__What is required__
Copy all the lines of the listing below exactly. Skip the images.
***
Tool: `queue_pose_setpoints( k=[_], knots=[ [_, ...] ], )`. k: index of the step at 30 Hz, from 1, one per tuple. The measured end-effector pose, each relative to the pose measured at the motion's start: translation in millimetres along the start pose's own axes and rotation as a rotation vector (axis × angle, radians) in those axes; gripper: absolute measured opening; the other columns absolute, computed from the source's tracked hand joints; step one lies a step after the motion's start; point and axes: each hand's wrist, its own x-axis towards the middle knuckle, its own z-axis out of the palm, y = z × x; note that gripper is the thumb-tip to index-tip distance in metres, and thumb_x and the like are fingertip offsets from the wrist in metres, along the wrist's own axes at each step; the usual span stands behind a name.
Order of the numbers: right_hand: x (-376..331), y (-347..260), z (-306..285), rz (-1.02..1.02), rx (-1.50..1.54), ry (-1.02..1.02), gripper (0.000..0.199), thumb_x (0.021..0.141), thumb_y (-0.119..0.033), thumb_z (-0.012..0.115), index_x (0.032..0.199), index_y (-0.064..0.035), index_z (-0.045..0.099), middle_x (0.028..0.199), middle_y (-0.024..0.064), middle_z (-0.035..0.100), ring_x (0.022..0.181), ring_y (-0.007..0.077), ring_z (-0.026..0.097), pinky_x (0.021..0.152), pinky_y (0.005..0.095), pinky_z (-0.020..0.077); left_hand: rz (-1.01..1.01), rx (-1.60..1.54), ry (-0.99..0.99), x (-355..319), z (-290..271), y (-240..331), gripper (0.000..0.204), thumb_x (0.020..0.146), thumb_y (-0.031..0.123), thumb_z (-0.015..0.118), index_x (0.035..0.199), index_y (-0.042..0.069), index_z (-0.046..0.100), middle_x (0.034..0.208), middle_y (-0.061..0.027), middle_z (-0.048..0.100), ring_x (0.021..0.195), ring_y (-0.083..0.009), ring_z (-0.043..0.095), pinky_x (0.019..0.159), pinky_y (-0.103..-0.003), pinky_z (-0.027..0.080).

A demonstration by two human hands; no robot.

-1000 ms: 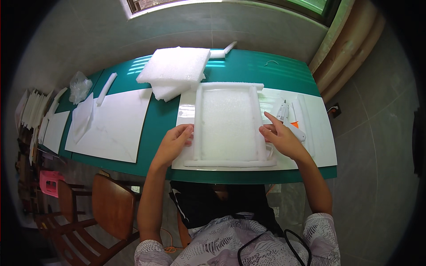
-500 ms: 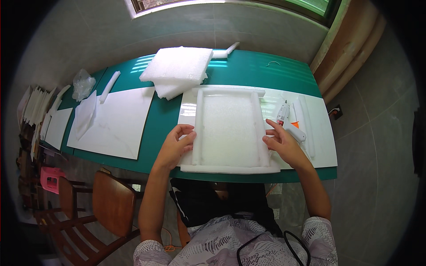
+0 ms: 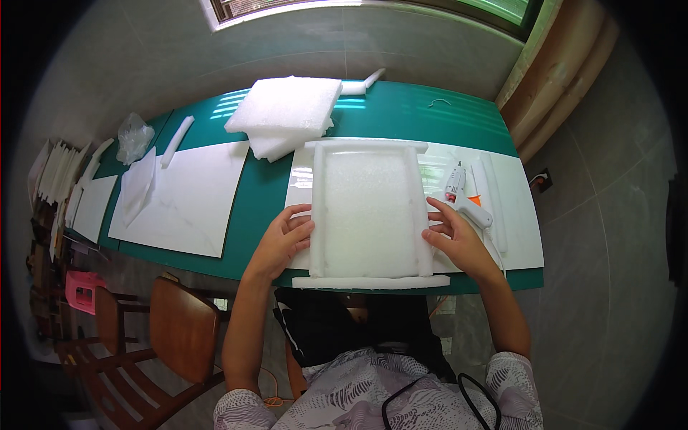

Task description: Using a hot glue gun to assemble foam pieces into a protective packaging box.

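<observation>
A white foam panel (image 3: 369,215) lies in front of me, with foam strips along its left, right and far sides. A separate-looking foam strip (image 3: 369,283) runs along its near edge, by the table edge; whether it is attached I cannot tell. My left hand (image 3: 285,240) grips the panel's left side, thumb and fingers curled against the side strip. Gripping the opposite side is my right hand (image 3: 453,236), its thumb against the right strip. Close to the right hand rests a white glue gun (image 3: 474,213) with an orange part (image 3: 475,200).
On the green table (image 3: 473,115) lie white boards (image 3: 183,208) and stacked foam sheets (image 3: 287,107). Loose foam strips (image 3: 491,201) are at the right. A clear plastic bag (image 3: 134,137) sits far left. Wooden chairs (image 3: 183,326) and a pink stool (image 3: 82,288) stand at the lower left.
The panel's near edge and the strip along it have come slightly toward me, and the strip looks more distinct from the panel. Both hands have stayed at the panel's sides, shifting only a little.
</observation>
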Motion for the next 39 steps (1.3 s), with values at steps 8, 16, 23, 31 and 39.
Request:
queue_pose_setpoints(
  k=[8, 16, 23, 31, 39],
  knots=[
    [-5.3, -7.1, 8.4, -0.032, 0.076, -0.013, 0.067, 0.088, -0.017, 0.066, 0.146, -0.0045, 0.035, 0.130, 0.0166, 0.050, 0.108, 0.0191, 0.057, 0.091, 0.0317, 0.0482, 0.060, 0.006, -0.020, -3.0, -9.1, 10.9, 0.053, 0.089, 0.012, 0.063, 0.134, -0.003, 0.040, 0.128, -0.0182, 0.054, 0.113, -0.0214, 0.057, 0.091, -0.035, 0.052],
    [-6.4, -4.7, 11.8, -0.072, 0.095, -0.009, 0.066, 0.088, -0.018, 0.066, 0.145, -0.0051, 0.035, 0.130, 0.0172, 0.051, 0.111, 0.0209, 0.056, 0.092, 0.0326, 0.0479, 0.083, -0.019, -0.031, -6.4, -11.6, 11.2, 0.054, 0.088, 0.012, 0.064, 0.134, -0.002, 0.040, 0.130, -0.0173, 0.052, 0.112, -0.0209, 0.057, 0.089, -0.034, 0.053],
    [3.8, 4.3, 13.7, -0.065, 0.013, 0.005, 0.067, 0.088, -0.021, 0.066, 0.145, -0.0045, 0.035, 0.132, 0.0203, 0.051, 0.113, 0.0235, 0.055, 0.094, 0.0348, 0.0471, 0.083, 0.069, 0.013, 12.1, -15.2, 1.1, 0.052, 0.089, 0.013, 0.065, 0.133, -0.001, 0.043, 0.129, -0.0177, 0.054, 0.109, -0.0190, 0.057, 0.092, -0.029, 0.048],
    [-33.1, -3.9, 20.4, -0.250, -0.268, 0.204, 0.068, 0.083, -0.012, 0.068, 0.143, -0.0037, 0.037, 0.137, 0.0192, 0.046, 0.118, 0.0283, 0.053, 0.092, 0.0396, 0.0496, 0.237, 0.284, 0.133, -5.8, -12.7, -7.0, 0.045, 0.091, 0.014, 0.064, 0.131, -0.001, 0.047, 0.128, -0.0174, 0.055, 0.116, -0.0219, 0.055, 0.096, -0.031, 0.046],
    [-77.3, 13.2, 37.6, -0.366, -0.560, 0.191, 0.076, 0.074, -0.008, 0.077, 0.140, -0.0050, 0.040, 0.137, 0.0179, 0.044, 0.122, 0.0353, 0.048, 0.101, 0.0406, 0.0433, 0.672, 0.813, 0.383, -101.3, -2.1, -43.6, 0.056, 0.079, 0.012, 0.076, 0.127, 0.002, 0.051, 0.124, -0.0155, 0.053, 0.109, -0.0262, 0.054, 0.089, -0.037, 0.049]
  ],
)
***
__Result for this task__
Tool: `queue_pose_setpoints( k=[_], knots=[ [_, ...] ], )`. k: index of the step at 30 Hz, from 1, one per tuple. The measured end-effector pose, each relative to the pose measured at the motion's start: translation in millimetres along the start pose's own axes and rotation as a rotation vector (axis × angle, radians) in those axes; gripper: absolute measured opening; the other columns absolute, computed from the source's tracked hand joints; step one lies a step after the motion's start; point and axes: each hand's wrist, its own x-axis towards the middle knuckle, its own z-axis out of the palm, y = z × x; note that gripper is the thumb-tip to index-tip distance in metres, and thumb_x and the like are fingertip offsets from the wrist in metres, along the wrist's own axes at each step; the usual span stands behind a name.
Order of the numbers: right_hand: x (-376..331), y (-347..260), z (-306..285), rz (-1.02..1.02), rx (-1.50..1.54), ry (-1.02..1.02), gripper (0.000..0.199), thumb_x (0.021..0.141), thumb_y (-0.119..0.033), thumb_z (-0.012..0.115), index_x (0.032..0.199), index_y (-0.064..0.035), index_z (-0.045..0.099), middle_x (0.028..0.199), middle_y (-0.024..0.064), middle_z (-0.035..0.100), ring_x (0.022..0.181), ring_y (-0.007..0.077), ring_z (-0.026..0.097), pinky_x (0.021..0.152), pinky_y (0.005..0.095), pinky_z (-0.020..0.077); left_hand: rz (-1.01..1.01), rx (-1.60..1.54), ry (-0.99..0.99), x (-355..319), z (-290..271), y (-240..331), gripper (0.000..0.204), thumb_x (0.020..0.146), thumb_y (-0.031..0.123), thumb_z (-0.015..0.118), index_x (0.035..0.199), index_y (-0.042..0.069), index_z (-0.046..0.100), middle_x (0.034..0.208), middle_y (-0.061..0.027), middle_z (-0.048..0.100), ring_x (0.021..0.195), ring_y (-0.083..0.009), ring_z (-0.043..0.095), pinky_x (0.019..0.159), pinky_y (-0.103..-0.003), pinky_z (-0.027..0.080).

A demonstration by two human hands; no robot.

-1000 ms: 
-500 ms: 
+0 ms: 

Task description: Using a hot glue gun to assemble foam pieces into a protective packaging box.

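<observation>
A white foam panel (image 3: 369,215) lies in front of me, with foam strips along its left, right and far sides. A separate-looking foam strip (image 3: 369,283) runs along its near edge, by the table edge; whether it is attached I cannot tell. My left hand (image 3: 285,240) grips the panel's left side, thumb and fingers curled against the side strip. Gripping the opposite side is my right hand (image 3: 453,236), its thumb against the right strip. Close to the right hand rests a white glue gun (image 3: 474,213) with an orange part (image 3: 475,200).
On the green table (image 3: 473,115) lie white boards (image 3: 183,208) and stacked foam sheets (image 3: 287,107). Loose foam strips (image 3: 491,201) are at the right. A clear plastic bag (image 3: 134,137) sits far left. Wooden chairs (image 3: 183,326) and a pink stool (image 3: 82,288) stand at the lower left.
The panel's near edge and the strip along it have come slightly toward me, and the strip looks more distinct from the panel. Both hands have stayed at the panel's sides, shifting only a little.
</observation>
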Motion for the next 39 steps (1.3 s), with values at steps 8, 16, 23, 31 and 39.
Request:
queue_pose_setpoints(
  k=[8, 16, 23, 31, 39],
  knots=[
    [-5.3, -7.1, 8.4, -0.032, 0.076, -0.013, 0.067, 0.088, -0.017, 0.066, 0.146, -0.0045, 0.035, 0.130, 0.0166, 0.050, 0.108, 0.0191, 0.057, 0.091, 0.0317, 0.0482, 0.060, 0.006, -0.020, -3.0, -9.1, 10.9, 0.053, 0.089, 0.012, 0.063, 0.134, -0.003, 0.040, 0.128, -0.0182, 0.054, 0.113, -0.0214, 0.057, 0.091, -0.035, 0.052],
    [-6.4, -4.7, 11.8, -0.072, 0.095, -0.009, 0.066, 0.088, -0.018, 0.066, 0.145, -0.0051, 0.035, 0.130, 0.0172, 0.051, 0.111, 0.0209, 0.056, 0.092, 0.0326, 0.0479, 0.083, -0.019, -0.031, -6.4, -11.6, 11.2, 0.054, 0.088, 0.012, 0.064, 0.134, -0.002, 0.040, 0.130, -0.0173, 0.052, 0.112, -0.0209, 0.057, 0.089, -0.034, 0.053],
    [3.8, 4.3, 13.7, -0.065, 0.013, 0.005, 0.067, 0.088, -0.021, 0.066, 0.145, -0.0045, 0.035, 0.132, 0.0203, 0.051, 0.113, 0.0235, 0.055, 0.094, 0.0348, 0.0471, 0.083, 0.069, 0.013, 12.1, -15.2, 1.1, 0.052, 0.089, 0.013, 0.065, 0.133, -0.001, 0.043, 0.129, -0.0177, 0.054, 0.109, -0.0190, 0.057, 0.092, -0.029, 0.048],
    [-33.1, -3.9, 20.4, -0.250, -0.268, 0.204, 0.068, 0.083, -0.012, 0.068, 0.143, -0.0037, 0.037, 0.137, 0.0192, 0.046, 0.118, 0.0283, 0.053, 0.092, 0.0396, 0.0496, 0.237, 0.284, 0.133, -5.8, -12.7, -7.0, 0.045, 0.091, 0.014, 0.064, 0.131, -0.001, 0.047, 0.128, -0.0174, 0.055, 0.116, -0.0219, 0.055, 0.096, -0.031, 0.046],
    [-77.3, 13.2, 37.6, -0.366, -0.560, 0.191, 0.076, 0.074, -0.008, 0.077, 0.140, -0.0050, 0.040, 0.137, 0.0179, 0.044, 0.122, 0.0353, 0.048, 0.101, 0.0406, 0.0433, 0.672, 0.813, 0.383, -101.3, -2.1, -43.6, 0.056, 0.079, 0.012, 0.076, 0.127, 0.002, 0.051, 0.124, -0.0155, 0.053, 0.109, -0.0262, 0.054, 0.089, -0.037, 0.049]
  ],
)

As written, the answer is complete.